Here’s where an inherent obstacle comes when many go through the transition to a plant-based diet. Because not everyone will be doing the same, it’s common to feel disheartened or tempted by the food choices of friends and family. Indeed, studies have even confirmed that people on a vegan diet are more likely to quit when they’re surrounded by people who aren’t vegan, who constantly question their decision.
But when the feeling strikes, we have a few tips to help manage your friends and overcome the urge to quit:
- Know your why. Why did you want to change your diet? It could be for your health, the environment, the animals, or any number of unique, personal reasons.
- Understand that your diet doesn’t have to be all or nothing. Even one plant-based/vegan meal is better than none at all, and just because you indulge in your favourite comfort food or relapse at a dinner party, doesn’t mean you need to throw in the towel.
- The better you feel, the more motivated you’ll become, and the stronger you’ll stand against any naysayers.
- For the most part, there will be a vegan option at a restaurant if you’re out socialising with your friends – it’s one of the great things about the growth of the plant-powered movement.
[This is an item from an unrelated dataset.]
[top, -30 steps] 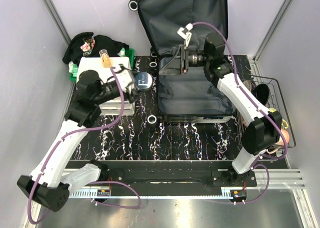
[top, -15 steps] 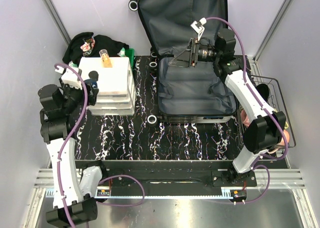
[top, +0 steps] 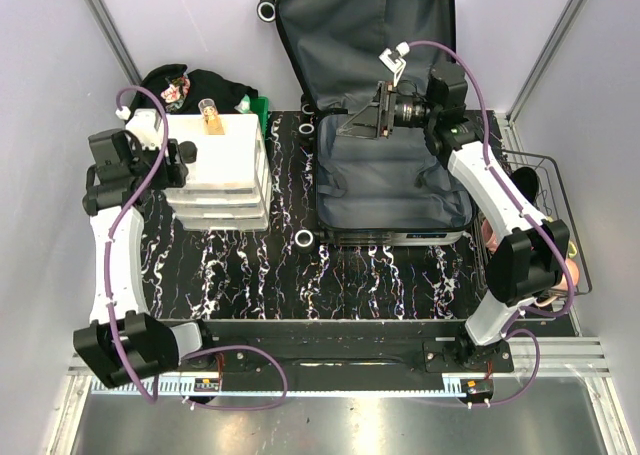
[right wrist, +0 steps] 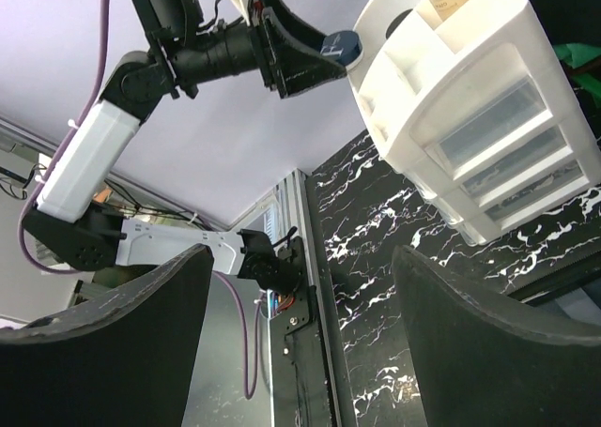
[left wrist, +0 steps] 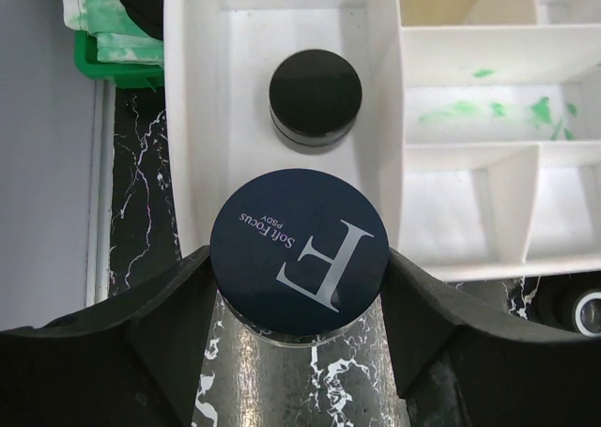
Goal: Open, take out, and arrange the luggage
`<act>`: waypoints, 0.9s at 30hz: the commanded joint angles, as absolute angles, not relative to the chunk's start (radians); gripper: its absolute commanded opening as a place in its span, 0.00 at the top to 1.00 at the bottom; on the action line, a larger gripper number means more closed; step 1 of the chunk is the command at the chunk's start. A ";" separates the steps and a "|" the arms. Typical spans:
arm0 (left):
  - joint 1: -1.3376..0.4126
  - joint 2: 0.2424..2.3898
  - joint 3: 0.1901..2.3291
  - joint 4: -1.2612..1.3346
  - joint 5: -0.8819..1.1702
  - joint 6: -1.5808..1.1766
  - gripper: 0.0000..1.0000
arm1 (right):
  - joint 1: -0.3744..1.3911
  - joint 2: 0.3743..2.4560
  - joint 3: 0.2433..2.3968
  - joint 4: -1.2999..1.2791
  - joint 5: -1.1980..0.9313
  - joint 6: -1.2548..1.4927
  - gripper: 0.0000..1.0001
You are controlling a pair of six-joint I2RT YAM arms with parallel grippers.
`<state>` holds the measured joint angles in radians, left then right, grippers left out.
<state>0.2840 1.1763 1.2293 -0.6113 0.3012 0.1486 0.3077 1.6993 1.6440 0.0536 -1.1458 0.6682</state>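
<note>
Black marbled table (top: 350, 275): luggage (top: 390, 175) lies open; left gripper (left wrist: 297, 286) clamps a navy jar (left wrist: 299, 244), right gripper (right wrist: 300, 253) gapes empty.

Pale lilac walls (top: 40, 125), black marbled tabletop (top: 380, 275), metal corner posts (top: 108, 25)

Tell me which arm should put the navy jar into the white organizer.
Left. The left gripper holds the navy jar at the white organizer's edge, by the compartment with the black-lidded jar. The right gripper hangs open and empty over the luggage, well away.
</note>
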 commanded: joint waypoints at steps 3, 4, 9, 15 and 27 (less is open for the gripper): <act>0.290 1.265 1.325 -0.532 0.294 0.106 0.76 | 0.310 1.637 1.621 0.049 -1.157 0.644 0.14; 0.288 1.279 1.330 -0.532 0.296 0.100 0.75 | 0.308 1.634 1.620 0.049 -1.157 0.641 0.14; 0.287 1.318 1.315 -0.494 0.308 0.084 0.73 | 0.307 1.620 1.609 0.041 -1.147 0.632 0.14; 0.272 1.367 1.310 -0.450 0.302 0.065 0.69 | 0.305 1.625 1.614 0.040 -1.149 0.632 0.14; 0.236 1.335 1.270 -0.414 0.238 0.074 0.25 | 0.304 1.628 1.611 0.038 -1.157 0.634 0.14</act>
<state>0.2401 1.3865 1.2865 -0.4770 0.2836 0.0738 0.3065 1.6741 1.6089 0.0242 -1.1450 0.6476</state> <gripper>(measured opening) 0.701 0.864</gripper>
If you’re feeling anxious about being “difficult” at dinner plans, get creative and think about doing things other than just eating together, such as going to a museum, cinema or gig.
- When faced with questions about your decision, one of the most effective responses is to let them know you’re feeling good, because no one can argue with that. You could also focus the conversation on things other than food and diet, and avoid talking about it during meal times (because banging on about the negative effects of dairy while your friends work their way through a cheese board can get grating).
Now, go fill up your social calendar!